» What to work on:
Transcribe the data underneath exactly. No images belong in your version.

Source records

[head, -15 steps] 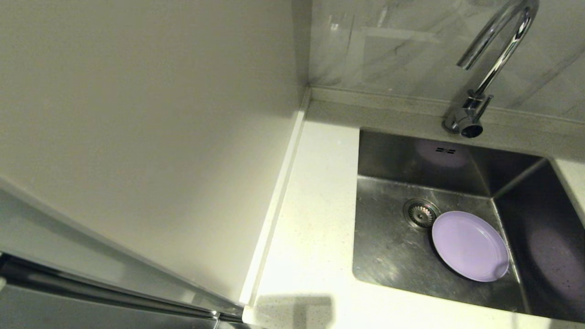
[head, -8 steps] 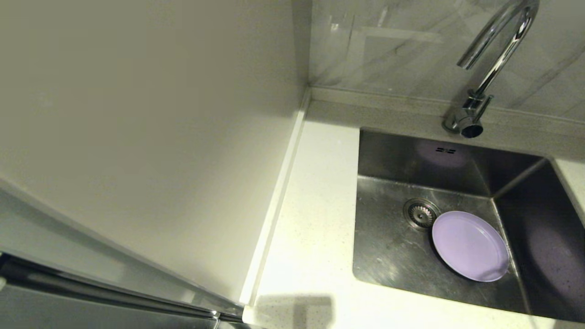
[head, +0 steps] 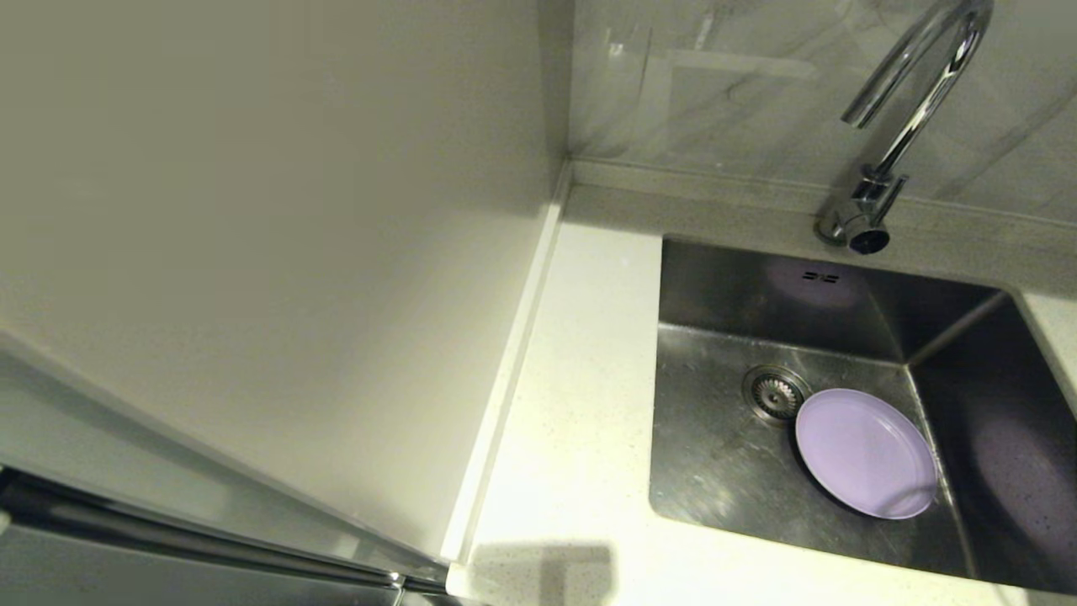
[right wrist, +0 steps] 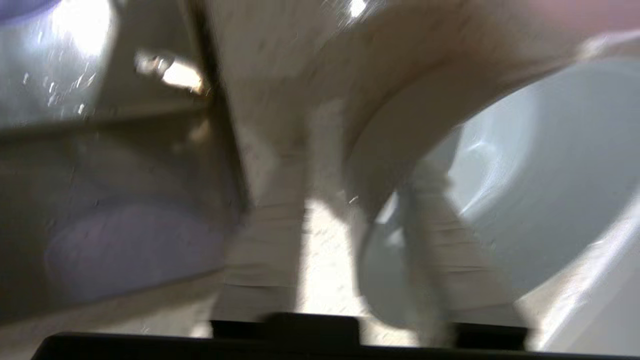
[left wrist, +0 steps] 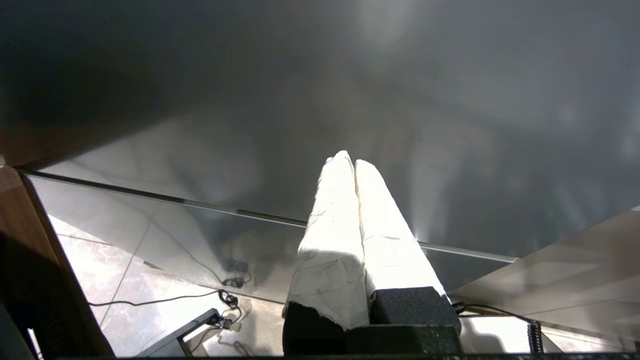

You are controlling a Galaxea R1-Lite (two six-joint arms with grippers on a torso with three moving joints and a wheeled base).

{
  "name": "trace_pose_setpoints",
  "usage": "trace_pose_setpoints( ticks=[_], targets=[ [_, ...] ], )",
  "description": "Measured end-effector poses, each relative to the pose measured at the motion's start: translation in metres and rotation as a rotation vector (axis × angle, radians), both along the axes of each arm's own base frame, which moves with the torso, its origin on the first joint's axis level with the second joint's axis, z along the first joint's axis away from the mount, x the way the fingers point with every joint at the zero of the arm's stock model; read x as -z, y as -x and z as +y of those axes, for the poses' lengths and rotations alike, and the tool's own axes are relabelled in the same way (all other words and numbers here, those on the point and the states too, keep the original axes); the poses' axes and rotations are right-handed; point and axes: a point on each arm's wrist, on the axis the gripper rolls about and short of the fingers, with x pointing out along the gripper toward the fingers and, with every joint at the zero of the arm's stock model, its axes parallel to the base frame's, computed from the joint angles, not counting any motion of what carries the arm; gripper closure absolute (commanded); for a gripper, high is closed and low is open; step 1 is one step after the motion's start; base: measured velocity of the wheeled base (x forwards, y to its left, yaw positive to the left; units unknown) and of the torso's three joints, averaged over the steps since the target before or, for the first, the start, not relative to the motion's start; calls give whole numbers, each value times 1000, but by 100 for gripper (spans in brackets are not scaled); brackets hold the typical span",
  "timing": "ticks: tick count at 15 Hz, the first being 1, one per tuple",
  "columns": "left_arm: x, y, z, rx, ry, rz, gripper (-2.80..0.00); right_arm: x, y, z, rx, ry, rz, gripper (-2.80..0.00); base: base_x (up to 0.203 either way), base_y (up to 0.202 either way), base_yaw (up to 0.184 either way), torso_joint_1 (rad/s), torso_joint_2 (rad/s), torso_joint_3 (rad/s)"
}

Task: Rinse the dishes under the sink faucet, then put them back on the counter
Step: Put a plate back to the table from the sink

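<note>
The lavender plate (head: 867,452) lies flat on the floor of the steel sink (head: 715,454), just right of the drain strainer (head: 775,392). Behind the basin rises the chrome faucet (head: 913,101); no water shows. Neither gripper appears in the head view. In the right wrist view my right gripper (right wrist: 355,170) is open, straddling the rim of the pale blue-white bowl (right wrist: 525,175) on the speckled counter (right wrist: 325,250): one finger inside, one outside with a gap. A pink patch (right wrist: 575,10) shows beyond the bowl. My left gripper (left wrist: 350,162) is shut and empty, parked low before a grey cabinet front.
A cream wall panel (head: 252,252) fills the left of the head view. A strip of white counter (head: 580,379) runs between it and the sink. The marbled backsplash (head: 715,93) stands behind the faucet. Cables lie on the floor (left wrist: 165,295) below my left gripper.
</note>
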Motion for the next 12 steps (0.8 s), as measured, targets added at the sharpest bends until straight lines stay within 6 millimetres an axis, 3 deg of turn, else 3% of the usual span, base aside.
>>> trace_pose_setpoints(
  ticks=[7,12],
  targets=[
    [0,0,0,0,0,0,0,-22,1,1,1,123,-97,-280,0,0,0,0,0,0],
    [0,0,0,0,1,0,0,-72,13,11,34,355,-243,-280,0,0,0,0,0,0]
  ],
)
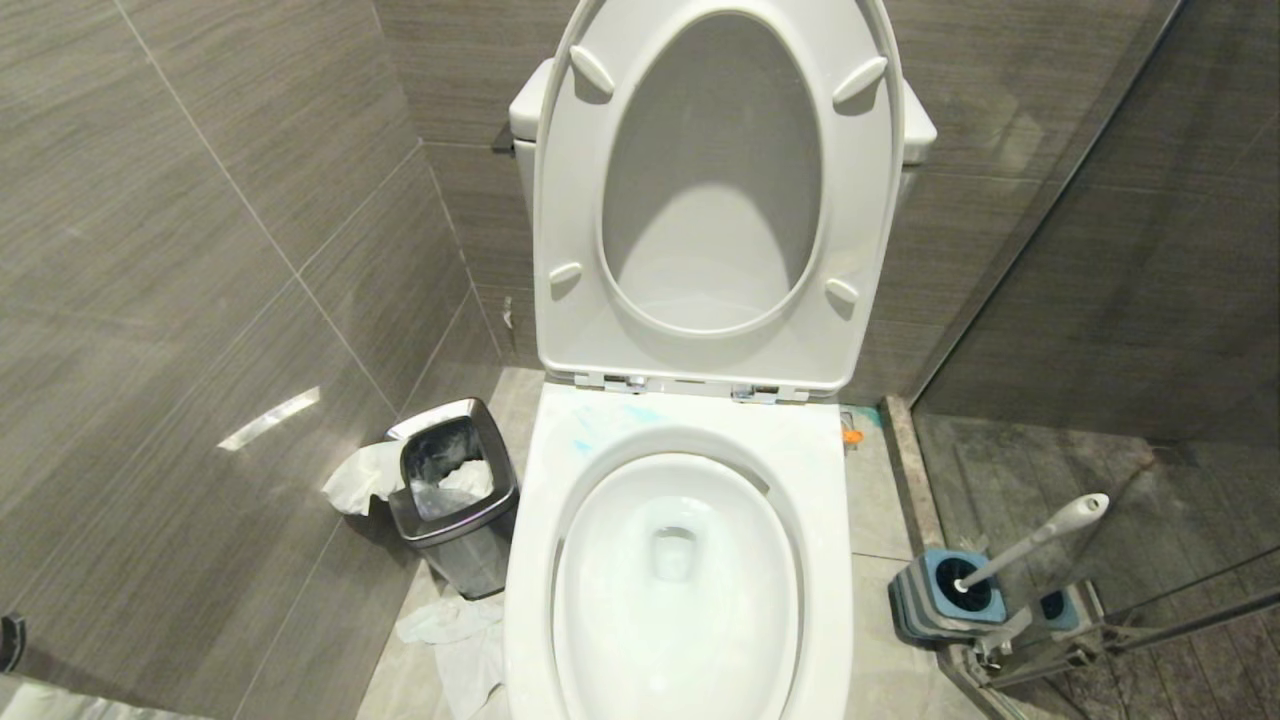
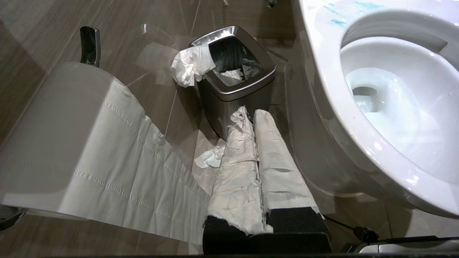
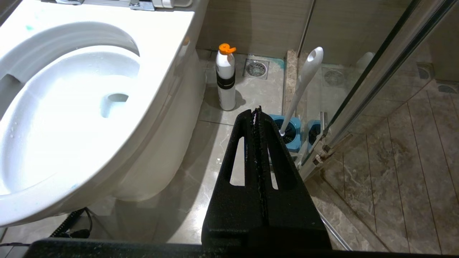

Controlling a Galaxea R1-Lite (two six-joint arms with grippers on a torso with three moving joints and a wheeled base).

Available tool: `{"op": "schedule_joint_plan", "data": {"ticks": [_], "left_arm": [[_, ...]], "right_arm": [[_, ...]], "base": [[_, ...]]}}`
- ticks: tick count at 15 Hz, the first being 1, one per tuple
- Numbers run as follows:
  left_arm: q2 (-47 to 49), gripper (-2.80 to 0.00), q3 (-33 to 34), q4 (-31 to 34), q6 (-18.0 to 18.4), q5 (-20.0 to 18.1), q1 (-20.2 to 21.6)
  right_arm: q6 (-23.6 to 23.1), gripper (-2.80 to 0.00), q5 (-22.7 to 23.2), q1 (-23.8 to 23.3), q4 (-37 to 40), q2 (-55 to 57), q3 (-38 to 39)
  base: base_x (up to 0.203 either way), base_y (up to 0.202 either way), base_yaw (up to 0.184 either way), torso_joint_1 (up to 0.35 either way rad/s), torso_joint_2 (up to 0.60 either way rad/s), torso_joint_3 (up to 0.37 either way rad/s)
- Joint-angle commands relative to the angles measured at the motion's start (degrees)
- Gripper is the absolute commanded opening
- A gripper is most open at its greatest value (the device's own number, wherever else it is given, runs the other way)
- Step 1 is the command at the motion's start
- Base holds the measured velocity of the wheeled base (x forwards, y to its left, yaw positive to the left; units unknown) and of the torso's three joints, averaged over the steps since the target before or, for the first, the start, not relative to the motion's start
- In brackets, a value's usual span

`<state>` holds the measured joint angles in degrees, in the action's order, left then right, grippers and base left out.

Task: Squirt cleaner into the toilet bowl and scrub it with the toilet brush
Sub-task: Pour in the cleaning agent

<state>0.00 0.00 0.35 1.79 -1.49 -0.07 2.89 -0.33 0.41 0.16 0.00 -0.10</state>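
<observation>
The toilet bowl (image 1: 690, 560) stands open in front of me, seat and lid raised. Thin turquoise cleaner (image 1: 600, 432) streaks its back rim, and the same cleaner (image 2: 344, 10) shows in the left wrist view. The toilet brush (image 1: 1045, 535) leans in its blue-topped holder (image 1: 935, 595) on the floor right of the bowl. My left gripper (image 2: 252, 114), fingers wrapped in white paper, hangs shut and empty left of the bowl. My right gripper (image 3: 256, 110) is shut and empty, low beside the bowl, short of the brush (image 3: 304, 79). Neither gripper shows in the head view.
A steel waste bin (image 1: 455, 490) with tissue stands left of the toilet, paper scraps (image 1: 450, 625) on the floor beside it. A toilet roll (image 2: 53, 136) hangs close on the left wall. A white bottle with orange cap (image 3: 226, 79) stands by the bowl. A glass shower door (image 3: 376, 71) borders the brush.
</observation>
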Motion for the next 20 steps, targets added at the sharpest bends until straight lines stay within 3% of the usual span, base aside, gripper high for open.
{"op": "schedule_joint_plan", "data": {"ticks": [1,14,20], "left_arm": [[0.09,-2.8,0.09,0.01,0.14,0.0,-0.01],[0.09,-2.8,0.09,0.09,0.05,0.08,0.04],[0.09,-2.8,0.09,0.09,0.14,0.05,0.07]], "right_arm": [[0.01,-2.8,-0.04,0.02,0.02,0.0,0.07],[0.01,-2.8,-0.11,0.02,0.11,0.0,0.01],[-0.25,-2.8,-0.02,0.02,0.11,0.0,0.01]], "base": [[0.0,0.0,0.0,0.0,0.0,0.0],[0.0,0.0,0.0,0.0,0.0,-0.004],[0.0,0.0,0.0,0.003,0.0,-0.167]]}}
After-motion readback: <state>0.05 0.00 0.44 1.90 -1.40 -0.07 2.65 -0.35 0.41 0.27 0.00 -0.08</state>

» Answer area:
[head, -15 steps] 
[head, -8 steps] 
[head, +0 steps] 
[right wrist, +0 steps] 
[left wrist, +0 steps] 

You are controlling a Galaxea R1-Lite (two six-joint arms with grippers on a torso with three moving joints and a wheeled base).

{
  "name": "trace_pose_setpoints",
  "usage": "trace_pose_setpoints( ticks=[_], targets=[ [_, ...] ], )",
  "description": "Measured end-effector poses, each relative to the pose measured at the motion's start: translation in metres and rotation as a rotation vector (axis × angle, radians), both along the axes of each arm's own base frame, which moves with the torso, its origin on the first joint's axis level with the second joint's axis, z along the first joint's axis away from the mount, x the way the fingers point with every joint at the zero of the arm's stock model; read x as -z, y as -x and z as +y of those axes, for the poses' lengths and rotations alike, and the tool's own axes are relabelled in the same way (all other words and numbers here, those on the point and the states too, keep the original axes); the poses' axes and rotations are right-handed; point and axes: a point on each arm's wrist, on the axis the gripper rolls about and short of the fingers, with x pointing out along the gripper toward the fingers and, with every joint at the zero of the arm's stock model, its axes parallel to the base frame's, computed from the joint angles, not counting any motion of what carries the arm; gripper closure absolute (commanded); for a gripper, high is closed and low is open; step 1 is one step after the motion's start; base: measured velocity of the wheeled base (x forwards, y to its left, yaw positive to the left; units unknown) and of the torso's three joints, averaged over the steps since the target before or, for the first, the start, not relative to the motion's start; calls give whole numbers, each value times 1000, but by 100 for gripper (spans in brackets are not scaled); brackets hold the typical span",
  "timing": "ticks: tick count at 15 Hz, the first being 1, one per tuple",
  "columns": "left_arm: x, y, z, rx, ry, rz, gripper (-2.80..0.00); right_arm: x, y, z, rx, ry, rz, gripper (-2.80..0.00); base: base_x (up to 0.203 either way), base_y (up to 0.202 either way), base_yaw (up to 0.184 either way), torso_joint_1 (rad/s), torso_joint_2 (rad/s), torso_joint_3 (rad/s)"
}

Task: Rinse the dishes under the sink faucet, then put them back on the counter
Step: Put a plate back to the table from the sink

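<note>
The lavender plate (head: 867,452) lies flat on the floor of the steel sink (head: 715,454), just right of the drain strainer (head: 775,392). Behind the basin rises the chrome faucet (head: 913,101); no water shows. Neither gripper appears in the head view. In the right wrist view my right gripper (right wrist: 355,170) is open, straddling the rim of the pale blue-white bowl (right wrist: 525,175) on the speckled counter (right wrist: 325,250): one finger inside, one outside with a gap. A pink patch (right wrist: 575,10) shows beyond the bowl. My left gripper (left wrist: 350,162) is shut and empty, parked low before a grey cabinet front.
A cream wall panel (head: 252,252) fills the left of the head view. A strip of white counter (head: 580,379) runs between it and the sink. The marbled backsplash (head: 715,93) stands behind the faucet. Cables lie on the floor (left wrist: 165,295) below my left gripper.
</note>
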Motion for the next 12 steps (0.8 s), as measured, targets added at the sharpest bends until straight lines stay within 6 millimetres an axis, 3 deg of turn, else 3% of the usual span, base aside.
>>> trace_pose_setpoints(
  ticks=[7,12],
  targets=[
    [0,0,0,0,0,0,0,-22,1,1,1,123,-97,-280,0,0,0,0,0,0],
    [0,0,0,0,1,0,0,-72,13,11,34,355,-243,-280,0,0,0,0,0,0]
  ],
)

Controlling a Galaxea R1-Lite (two six-joint arms with grippers on a torso with three moving joints and a wheeled base).

Available tool: `{"op": "schedule_joint_plan", "data": {"ticks": [_], "left_arm": [[_, ...]], "right_arm": [[_, ...]], "base": [[_, ...]]}}`
- ticks: tick count at 15 Hz, the first being 1, one per tuple
- Numbers run as follows:
  left_arm: q2 (-47 to 49), gripper (-2.80 to 0.00), q3 (-33 to 34), q4 (-31 to 34), q6 (-18.0 to 18.4), q5 (-20.0 to 18.1), q1 (-20.2 to 21.6)
  right_arm: q6 (-23.6 to 23.1), gripper (-2.80 to 0.00), q5 (-22.7 to 23.2), q1 (-23.8 to 23.3), q4 (-37 to 40), q2 (-55 to 57), q3 (-38 to 39)
  base: base_x (up to 0.203 either way), base_y (up to 0.202 either way), base_yaw (up to 0.184 either way), torso_joint_1 (up to 0.35 either way rad/s), torso_joint_2 (up to 0.60 either way rad/s), torso_joint_3 (up to 0.37 either way rad/s)
- Joint-angle commands relative to the angles measured at the motion's start (degrees)
- Gripper is the absolute commanded opening
- A gripper is most open at its greatest value (the device's own number, wherever else it is given, runs the other way)
- Step 1 is the command at the motion's start
- Base holds the measured velocity of the wheeled base (x forwards, y to its left, yaw positive to the left; units unknown) and of the torso's three joints, averaged over the steps since the target before or, for the first, the start, not relative to the motion's start
- In brackets, a value's usual span

`<state>` holds the measured joint angles in degrees, in the action's order, left then right, grippers and base left out.

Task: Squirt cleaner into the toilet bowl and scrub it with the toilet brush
Sub-task: Pour in the cleaning agent

<state>0.00 0.00 0.35 1.79 -1.49 -0.07 2.89 -0.33 0.41 0.16 0.00 -0.10</state>
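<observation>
The toilet bowl (image 1: 690, 560) stands open in front of me, seat and lid raised. Thin turquoise cleaner (image 1: 600, 432) streaks its back rim, and the same cleaner (image 2: 344, 10) shows in the left wrist view. The toilet brush (image 1: 1045, 535) leans in its blue-topped holder (image 1: 935, 595) on the floor right of the bowl. My left gripper (image 2: 252, 114), fingers wrapped in white paper, hangs shut and empty left of the bowl. My right gripper (image 3: 256, 110) is shut and empty, low beside the bowl, short of the brush (image 3: 304, 79). Neither gripper shows in the head view.
A steel waste bin (image 1: 455, 490) with tissue stands left of the toilet, paper scraps (image 1: 450, 625) on the floor beside it. A toilet roll (image 2: 53, 136) hangs close on the left wall. A white bottle with orange cap (image 3: 226, 79) stands by the bowl. A glass shower door (image 3: 376, 71) borders the brush.
</observation>
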Motion for the next 20 steps, targets added at the sharpest bends until straight lines stay within 3% of the usual span, base aside, gripper high for open.
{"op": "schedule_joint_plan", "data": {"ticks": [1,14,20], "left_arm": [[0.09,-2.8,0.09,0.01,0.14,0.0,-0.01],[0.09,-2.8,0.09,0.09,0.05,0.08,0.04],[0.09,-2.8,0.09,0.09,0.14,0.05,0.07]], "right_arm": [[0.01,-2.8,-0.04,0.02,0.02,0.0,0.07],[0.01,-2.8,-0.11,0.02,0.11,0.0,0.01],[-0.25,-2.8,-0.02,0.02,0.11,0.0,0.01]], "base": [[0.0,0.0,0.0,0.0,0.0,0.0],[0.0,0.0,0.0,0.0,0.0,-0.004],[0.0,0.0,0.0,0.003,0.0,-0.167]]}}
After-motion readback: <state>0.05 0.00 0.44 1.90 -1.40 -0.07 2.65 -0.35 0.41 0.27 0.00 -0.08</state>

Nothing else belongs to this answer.